The Education of the Negro Prior to 1861 eBook

This eBook from the Gutenberg Project consists of approximately 402 pages of information about The Education of the Negro Prior to 1861.

The Education of the Negro Prior to 1861 eBook

This eBook from the Gutenberg Project consists of approximately 402 pages of information about The Education of the Negro Prior to 1861.

Most interest in the cause in Maryland was manifested near the cities of Georgetown and Baltimore.[1] Long active in the cause of elevating the colored people, the influence of the revolutionary movement was hardly necessary to arouse the Catholics to discharge their duty of enlightening the blacks.  Wherever they had the opportunity to give slaves religious instruction, they generally taught the unfortunates everything that would broaden their horizon and help them to understand life.  The abolitionists and Protestant churches were also in the field, but the work of the early fathers in these cities was more effective.  These forces at work in Georgetown made it, by the time of its incorporation into the District of Columbia, a center sending out teachers to carry on the instruction of Negroes.  So liberal were the white people of this town that colored children were sent to school there with white boys and girls who seemed to raise no objection.[2] Later in the nineteenth century the efforts made to educate the Negroes of the rural districts of Maryland were eclipsed by the better work accomplished by the free blacks in Baltimore and the District of Columbia.

[Footnote 1:  Special Report of the U.S.  Com. of Ed., pp. 195 et seq., and pp. 352-353.]

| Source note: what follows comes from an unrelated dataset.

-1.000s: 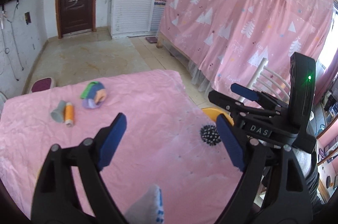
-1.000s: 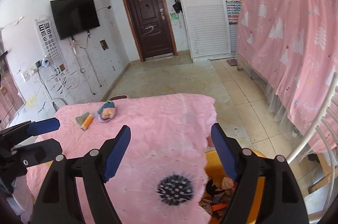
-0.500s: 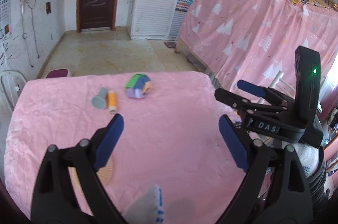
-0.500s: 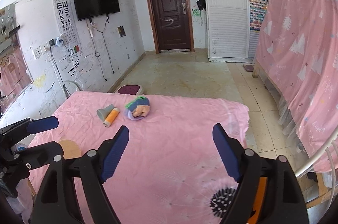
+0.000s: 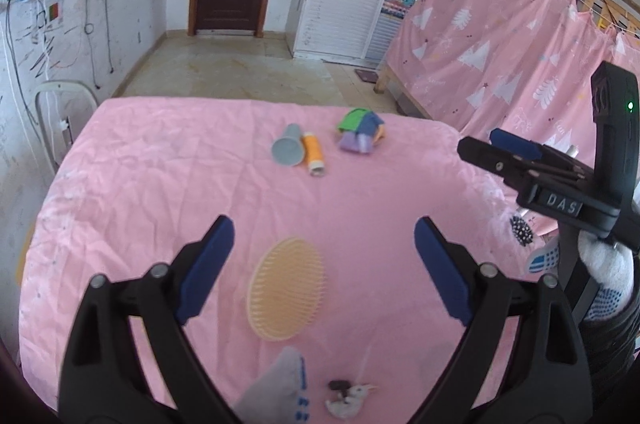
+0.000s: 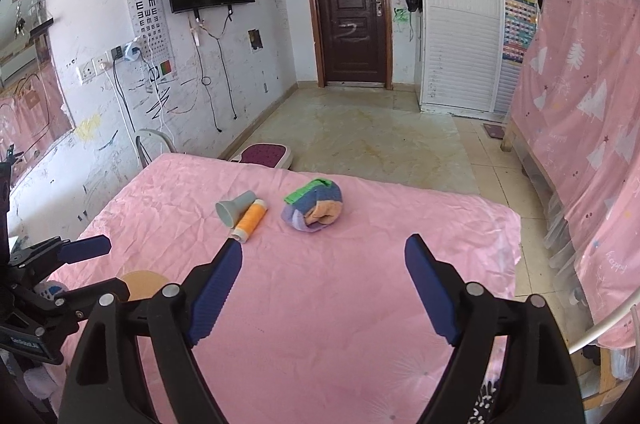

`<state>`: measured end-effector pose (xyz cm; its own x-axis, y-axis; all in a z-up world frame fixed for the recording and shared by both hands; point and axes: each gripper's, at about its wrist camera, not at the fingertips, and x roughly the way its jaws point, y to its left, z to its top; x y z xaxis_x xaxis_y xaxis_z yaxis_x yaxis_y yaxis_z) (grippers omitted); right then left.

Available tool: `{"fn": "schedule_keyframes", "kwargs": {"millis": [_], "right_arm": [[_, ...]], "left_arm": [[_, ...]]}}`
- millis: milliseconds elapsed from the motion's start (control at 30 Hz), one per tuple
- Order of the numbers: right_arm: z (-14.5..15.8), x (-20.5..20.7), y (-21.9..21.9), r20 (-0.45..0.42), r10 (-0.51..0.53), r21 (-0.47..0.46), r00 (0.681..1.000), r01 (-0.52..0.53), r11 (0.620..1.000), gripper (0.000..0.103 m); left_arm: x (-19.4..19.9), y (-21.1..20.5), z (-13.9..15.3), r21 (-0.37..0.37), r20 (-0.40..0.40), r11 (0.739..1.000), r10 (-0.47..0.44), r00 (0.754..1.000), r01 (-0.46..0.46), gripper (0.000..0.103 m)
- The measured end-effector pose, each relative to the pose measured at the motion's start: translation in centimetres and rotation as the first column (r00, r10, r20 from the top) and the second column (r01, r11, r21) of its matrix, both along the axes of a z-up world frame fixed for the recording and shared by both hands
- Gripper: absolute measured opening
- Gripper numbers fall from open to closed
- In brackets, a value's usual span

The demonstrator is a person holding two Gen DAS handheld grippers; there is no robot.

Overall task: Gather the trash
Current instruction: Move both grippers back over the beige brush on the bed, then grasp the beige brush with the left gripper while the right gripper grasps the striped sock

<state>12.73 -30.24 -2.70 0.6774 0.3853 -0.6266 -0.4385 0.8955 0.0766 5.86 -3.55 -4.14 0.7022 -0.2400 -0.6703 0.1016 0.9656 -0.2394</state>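
Note:
On the pink-covered table [image 5: 160,183] lie a grey cone-shaped cup [image 5: 289,145], an orange spool [image 5: 313,153] and a balled multicoloured cloth [image 5: 362,131] at the far side. An orange oval comb [image 5: 286,288] lies under my left gripper [image 5: 324,228], which is open and empty. A small crumpled white scrap [image 5: 348,398] sits near the front edge. My right gripper [image 6: 324,244] hangs open and empty above the cloth-covered top, short of the spool [image 6: 251,220] and the cloth ball [image 6: 314,203]. Each gripper shows at the side of the other's view.
A black spiky brush [image 5: 521,230] lies by the table's right edge. A white chair [image 5: 60,103] stands at the far left corner, with a purple stool [image 6: 264,155] beyond the far edge. A pink-curtained bed [image 5: 500,63] fills the right. Gloved hands [image 5: 600,264] hold the grippers.
Both grippers have swung left across the table. The yellow bin at the right edge has left view, and the orange comb and white scrap have come into view. The right jaws have widened slightly.

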Motion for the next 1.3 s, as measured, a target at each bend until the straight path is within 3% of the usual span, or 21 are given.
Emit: {"fn": "schedule_keyframes", "kwargs": {"millis": [233, 367, 467, 567, 700, 800, 1300], "right_arm": [[-0.3, 0.9, 1.6, -0.008, 0.017, -0.024, 1.0, -0.017, 1.0, 0.076], [-0.7, 1.6, 2.2, -0.019, 0.023, -0.032, 1.0, -0.023, 0.999, 0.077], [-1.0, 2.2, 2.7, -0.028, 0.027, -0.035, 0.999, -0.028, 0.999, 0.078], [-1.4, 2.8, 3.1, -0.036, 0.032, -0.038, 0.999, -0.033, 0.999, 0.078], [-1.8, 3.8, 3.7, -0.047, 0.035, -0.052, 0.998, -0.037, 0.998, 0.078], [-2.0, 5.0, 4.0, -0.055, 0.033, -0.06, 0.998, -0.036, 0.998, 0.078], [-5.6, 11.9, 5.2, -0.157, -0.005, -0.067, 0.988, -0.006, 0.998, 0.078]], "left_arm": [[0.5, 1.4, -1.9, 0.001, -0.037, 1.0, 0.012, 0.999, -0.012, 0.088], [0.7, 1.7, -2.9, 0.007, -0.06, 1.0, 0.007, 0.998, -0.007, 0.08], [1.1, 1.8, -3.7, 0.017, -0.084, 1.0, 0.0, 0.996, 0.001, 0.07], [1.4, 1.7, -4.2, 0.021, -0.101, 1.0, -0.009, 0.995, 0.011, 0.066], [1.7, 1.4, -4.9, 0.022, -0.126, 0.999, -0.038, 0.991, 0.041, 0.045], [1.8, 1.2, -5.3, 0.01, -0.14, 0.998, -0.064, 0.988, 0.066, 0.035], [3.3, 3.2, -3.8, -0.028, -0.109, 0.999, -0.04, 0.993, 0.037, 0.028]]}}
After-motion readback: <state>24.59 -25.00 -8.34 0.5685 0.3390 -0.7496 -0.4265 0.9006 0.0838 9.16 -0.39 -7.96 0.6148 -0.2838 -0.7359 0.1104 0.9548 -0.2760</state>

[Footnote 2:  Ibid., p. 353.]

Having a number of antislavery men among the various sects buoyant with religious freedom, Virginia easily continued to look with favor upon the uplift of the colored people.  The records of the Quakers of that day show special effort in this direction there about 1764, 1773, and 1785.  In 1797 the abolitionists of Alexandria, some of whom were Quakers, had been doing effective work among the Negroes of that section.  They had established a school with one Benjamin Davis as a teacher.  He reported an attendance of one hundred and eight pupils, four of whom “could write a very legible hand,” “read the Scriptures with tolerable facility,” and had commenced arithmetic.  Eight others had learned to read, but had made very little progress in writing.  Among his less progressive pupils fifteen could spell words of three or four syllables and read easy lessons, some had begun to write, while the others were chiefly engaged in learning the alphabet and spelling monosyllables.[1] It is significant that colored children of Alexandria, just as in the case of Georgetown, attended schools established for the whites.[2] Their coeducation extended not only to Sabbath schools but to other institutions of learning, which some Negroes attended during the week.[3] Mrs. Maria Hall, one of the early teachers of the District of Columbia, obtained her education in a mixed school of Alexandria.[4] Controlled then by aristocratic people who did not neglect the people of color, Alexandria also became a sort of center for the uplift of the blacks in Northern Virginia.

[Footnote 1:  Proceedings of the Am.  Conv., etc., 1797, p. 35.]